> [WHAT TO PRODUCE]:
Produce an exact copy of the data below.

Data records
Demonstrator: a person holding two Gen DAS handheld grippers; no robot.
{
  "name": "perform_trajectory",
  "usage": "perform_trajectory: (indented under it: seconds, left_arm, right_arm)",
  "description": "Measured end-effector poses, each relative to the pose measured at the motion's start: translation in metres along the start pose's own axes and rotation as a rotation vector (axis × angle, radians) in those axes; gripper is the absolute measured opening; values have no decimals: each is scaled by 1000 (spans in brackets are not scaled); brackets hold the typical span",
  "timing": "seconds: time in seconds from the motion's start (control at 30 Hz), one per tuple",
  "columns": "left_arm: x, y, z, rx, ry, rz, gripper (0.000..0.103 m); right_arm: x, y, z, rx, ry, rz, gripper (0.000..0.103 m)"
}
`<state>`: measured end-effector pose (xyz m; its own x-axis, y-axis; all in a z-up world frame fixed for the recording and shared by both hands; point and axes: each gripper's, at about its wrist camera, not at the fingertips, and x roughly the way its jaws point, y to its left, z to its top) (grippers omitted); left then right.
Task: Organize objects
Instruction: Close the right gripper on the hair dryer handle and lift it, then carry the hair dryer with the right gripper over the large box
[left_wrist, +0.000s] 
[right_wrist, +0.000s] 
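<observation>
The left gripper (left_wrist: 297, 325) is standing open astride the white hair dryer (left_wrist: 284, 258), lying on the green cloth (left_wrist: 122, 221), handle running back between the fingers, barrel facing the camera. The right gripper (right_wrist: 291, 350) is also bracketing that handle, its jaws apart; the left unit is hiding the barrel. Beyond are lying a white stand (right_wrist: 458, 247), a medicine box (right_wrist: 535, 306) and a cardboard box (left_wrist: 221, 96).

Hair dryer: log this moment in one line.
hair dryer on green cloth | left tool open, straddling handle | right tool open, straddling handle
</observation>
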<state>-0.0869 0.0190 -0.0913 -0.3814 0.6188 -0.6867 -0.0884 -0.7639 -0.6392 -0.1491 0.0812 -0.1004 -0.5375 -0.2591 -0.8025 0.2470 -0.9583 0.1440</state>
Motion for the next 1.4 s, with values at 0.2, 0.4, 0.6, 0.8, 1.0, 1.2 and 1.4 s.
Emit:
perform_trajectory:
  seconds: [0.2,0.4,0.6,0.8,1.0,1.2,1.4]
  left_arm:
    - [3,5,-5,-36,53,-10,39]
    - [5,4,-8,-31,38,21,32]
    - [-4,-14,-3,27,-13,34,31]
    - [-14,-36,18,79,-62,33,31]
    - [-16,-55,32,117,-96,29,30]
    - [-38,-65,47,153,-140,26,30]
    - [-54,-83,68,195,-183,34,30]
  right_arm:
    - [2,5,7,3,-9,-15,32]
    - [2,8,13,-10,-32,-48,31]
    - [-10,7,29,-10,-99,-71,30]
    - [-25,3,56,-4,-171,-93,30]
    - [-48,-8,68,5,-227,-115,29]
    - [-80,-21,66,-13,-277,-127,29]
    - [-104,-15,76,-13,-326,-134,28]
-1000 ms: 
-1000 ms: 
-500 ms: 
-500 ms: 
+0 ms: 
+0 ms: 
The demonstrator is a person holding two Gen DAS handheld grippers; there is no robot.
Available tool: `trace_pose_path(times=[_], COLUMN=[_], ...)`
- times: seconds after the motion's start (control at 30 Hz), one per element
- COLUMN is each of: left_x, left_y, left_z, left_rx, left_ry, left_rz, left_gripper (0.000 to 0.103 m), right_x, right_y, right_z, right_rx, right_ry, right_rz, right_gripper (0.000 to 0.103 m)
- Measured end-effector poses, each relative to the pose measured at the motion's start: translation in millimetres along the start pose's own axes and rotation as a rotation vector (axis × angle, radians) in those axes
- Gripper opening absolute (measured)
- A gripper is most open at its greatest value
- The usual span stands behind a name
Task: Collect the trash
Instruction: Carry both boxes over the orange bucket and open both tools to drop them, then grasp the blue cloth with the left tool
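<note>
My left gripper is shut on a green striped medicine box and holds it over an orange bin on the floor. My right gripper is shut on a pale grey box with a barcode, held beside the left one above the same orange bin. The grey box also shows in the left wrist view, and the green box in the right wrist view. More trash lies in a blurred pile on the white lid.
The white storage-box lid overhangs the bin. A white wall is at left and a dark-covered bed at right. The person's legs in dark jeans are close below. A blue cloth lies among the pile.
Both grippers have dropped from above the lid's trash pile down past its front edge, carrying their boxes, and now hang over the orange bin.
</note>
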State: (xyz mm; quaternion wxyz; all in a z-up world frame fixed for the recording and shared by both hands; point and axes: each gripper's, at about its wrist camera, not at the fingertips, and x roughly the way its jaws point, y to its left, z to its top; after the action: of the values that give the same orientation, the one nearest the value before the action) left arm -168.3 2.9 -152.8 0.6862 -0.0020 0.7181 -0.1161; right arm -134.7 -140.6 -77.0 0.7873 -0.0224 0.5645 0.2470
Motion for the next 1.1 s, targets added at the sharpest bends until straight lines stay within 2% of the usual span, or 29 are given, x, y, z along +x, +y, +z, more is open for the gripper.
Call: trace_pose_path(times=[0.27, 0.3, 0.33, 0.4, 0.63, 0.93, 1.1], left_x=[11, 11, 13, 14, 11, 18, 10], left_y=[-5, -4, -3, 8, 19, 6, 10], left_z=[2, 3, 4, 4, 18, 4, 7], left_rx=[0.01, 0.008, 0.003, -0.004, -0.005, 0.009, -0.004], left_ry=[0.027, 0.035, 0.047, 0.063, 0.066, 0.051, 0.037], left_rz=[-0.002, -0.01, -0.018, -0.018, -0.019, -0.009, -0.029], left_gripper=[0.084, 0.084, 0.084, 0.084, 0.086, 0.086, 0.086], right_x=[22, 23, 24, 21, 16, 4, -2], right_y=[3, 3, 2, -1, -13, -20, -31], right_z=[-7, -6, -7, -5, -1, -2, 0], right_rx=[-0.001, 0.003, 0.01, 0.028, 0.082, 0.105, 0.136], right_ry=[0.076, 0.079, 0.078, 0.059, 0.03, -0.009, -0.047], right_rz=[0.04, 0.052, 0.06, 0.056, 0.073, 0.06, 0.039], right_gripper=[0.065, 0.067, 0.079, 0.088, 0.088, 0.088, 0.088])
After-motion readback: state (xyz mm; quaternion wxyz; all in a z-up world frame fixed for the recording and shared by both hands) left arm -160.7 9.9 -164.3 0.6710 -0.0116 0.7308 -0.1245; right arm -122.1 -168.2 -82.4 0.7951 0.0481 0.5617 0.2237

> [RESPONSE FOR THIS EXERCISE]:
Demonstrator: a person holding two Gen DAS handheld grippers; no robot.
{
  "name": "perform_trajectory",
  "usage": "perform_trajectory: (indented under it: seconds, left_arm, right_arm)",
  "description": "Measured end-effector poses, each relative to the pose measured at the motion's start: translation in metres along the start pose's own axes and rotation as a rotation vector (axis × angle, radians) in those axes; gripper is the absolute measured opening; values have no decimals: each is scaled by 1000 (spans in brackets are not scaled); brackets hold the typical span",
  "timing": "seconds: time in seconds from the motion's start (control at 30 Hz), one per tuple",
  "columns": "left_arm: x, y, z, rx, ry, rz, gripper (0.000..0.103 m); right_arm: x, y, z, rx, ry, rz, gripper (0.000..0.103 m)"
}
`<state>`: measured end-effector pose (xyz m; its own x-axis, y-axis; all in a z-up world frame fixed for the recording and shared by both hands; point and axes: each gripper's, at about its wrist camera, not at the fingertips, and x roughly the way its jaws point, y to its left, z to its top) (grippers omitted); left then right.
Task: Organize objects
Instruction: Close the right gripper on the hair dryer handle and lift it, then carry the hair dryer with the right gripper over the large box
[left_wrist, +0.000s] 
[right_wrist, +0.000s] 
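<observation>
The left gripper (left_wrist: 297, 325) is standing open astride the white hair dryer (left_wrist: 284, 258), lying on the green cloth (left_wrist: 122, 221), handle running back between the fingers, barrel facing the camera. The right gripper (right_wrist: 291, 350) is also bracketing that handle, its jaws apart; the left unit is hiding the barrel. Beyond are lying a white stand (right_wrist: 458, 247), a medicine box (right_wrist: 535, 306) and a cardboard box (left_wrist: 221, 96).

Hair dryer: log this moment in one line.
hair dryer on green cloth | left tool open, straddling handle | right tool open, straddling handle
</observation>
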<state>-0.0869 0.0190 -0.0913 -0.3814 0.6188 -0.6867 -0.0884 -0.7639 -0.6392 -0.1491 0.0812 -0.1004 -0.5375 -0.2591 -0.8025 0.2470 -0.9583 0.1440</state>
Motion for the next 1.4 s, with values at 0.2, 0.4, 0.6, 0.8, 1.0, 1.2 and 1.4 s.
Emit:
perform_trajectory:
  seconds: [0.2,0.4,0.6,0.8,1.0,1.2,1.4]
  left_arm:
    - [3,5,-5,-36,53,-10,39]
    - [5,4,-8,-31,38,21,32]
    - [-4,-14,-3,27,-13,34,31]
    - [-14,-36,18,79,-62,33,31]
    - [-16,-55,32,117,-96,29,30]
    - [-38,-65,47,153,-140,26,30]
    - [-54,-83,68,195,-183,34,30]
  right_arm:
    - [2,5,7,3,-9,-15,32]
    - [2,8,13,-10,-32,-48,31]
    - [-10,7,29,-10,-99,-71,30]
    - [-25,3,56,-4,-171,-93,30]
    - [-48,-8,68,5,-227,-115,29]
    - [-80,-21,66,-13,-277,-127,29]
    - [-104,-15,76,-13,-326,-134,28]
-1000 ms: 
-1000 ms: 
-500 ms: 
-500 ms: 
+0 ms: 
+0 ms: 
The demonstrator is a person holding two Gen DAS handheld grippers; there is no robot.
Available tool: `trace_pose_path(times=[_], COLUMN=[_], ...)`
- times: seconds after the motion's start (control at 30 Hz), one per element
- COLUMN is each of: left_x, left_y, left_z, left_rx, left_ry, left_rz, left_gripper (0.000 to 0.103 m), right_x, right_y, right_z, right_rx, right_ry, right_rz, right_gripper (0.000 to 0.103 m)
- Measured end-effector poses, each relative to the pose measured at the motion's start: translation in millimetres along the start pose's own axes and rotation as a rotation vector (axis × angle, radians) in those axes
- Gripper opening absolute (measured)
- A gripper is most open at its greatest value
- The usual span stands behind a name
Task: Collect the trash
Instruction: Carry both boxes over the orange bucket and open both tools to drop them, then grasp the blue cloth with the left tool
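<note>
My left gripper is shut on a green striped medicine box and holds it over an orange bin on the floor. My right gripper is shut on a pale grey box with a barcode, held beside the left one above the same orange bin. The grey box also shows in the left wrist view, and the green box in the right wrist view. More trash lies in a blurred pile on the white lid.
The white storage-box lid overhangs the bin. A white wall is at left and a dark-covered bed at right. The person's legs in dark jeans are close below. A blue cloth lies among the pile.
Both grippers have dropped from above the lid's trash pile down past its front edge, carrying their boxes, and now hang over the orange bin.
</note>
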State: (xyz mm; quaternion wxyz; all in a z-up world frame fixed for the recording and shared by both hands; point and axes: each gripper's, at about its wrist camera, not at the fingertips, and x roughly the way its jaws point, y to its left, z to its top; after the action: of the values that give the same orientation, the one nearest the value before the action) left arm -168.3 2.9 -152.8 0.6862 -0.0020 0.7181 -0.1161; right arm -134.7 -140.6 -77.0 0.7873 -0.0224 0.5645 0.2470
Motion for the next 1.1 s, targets added at the sharpest bends until straight lines stay within 2% of the usual span, or 29 are given, x, y, z along +x, +y, +z, more is open for the gripper.
Call: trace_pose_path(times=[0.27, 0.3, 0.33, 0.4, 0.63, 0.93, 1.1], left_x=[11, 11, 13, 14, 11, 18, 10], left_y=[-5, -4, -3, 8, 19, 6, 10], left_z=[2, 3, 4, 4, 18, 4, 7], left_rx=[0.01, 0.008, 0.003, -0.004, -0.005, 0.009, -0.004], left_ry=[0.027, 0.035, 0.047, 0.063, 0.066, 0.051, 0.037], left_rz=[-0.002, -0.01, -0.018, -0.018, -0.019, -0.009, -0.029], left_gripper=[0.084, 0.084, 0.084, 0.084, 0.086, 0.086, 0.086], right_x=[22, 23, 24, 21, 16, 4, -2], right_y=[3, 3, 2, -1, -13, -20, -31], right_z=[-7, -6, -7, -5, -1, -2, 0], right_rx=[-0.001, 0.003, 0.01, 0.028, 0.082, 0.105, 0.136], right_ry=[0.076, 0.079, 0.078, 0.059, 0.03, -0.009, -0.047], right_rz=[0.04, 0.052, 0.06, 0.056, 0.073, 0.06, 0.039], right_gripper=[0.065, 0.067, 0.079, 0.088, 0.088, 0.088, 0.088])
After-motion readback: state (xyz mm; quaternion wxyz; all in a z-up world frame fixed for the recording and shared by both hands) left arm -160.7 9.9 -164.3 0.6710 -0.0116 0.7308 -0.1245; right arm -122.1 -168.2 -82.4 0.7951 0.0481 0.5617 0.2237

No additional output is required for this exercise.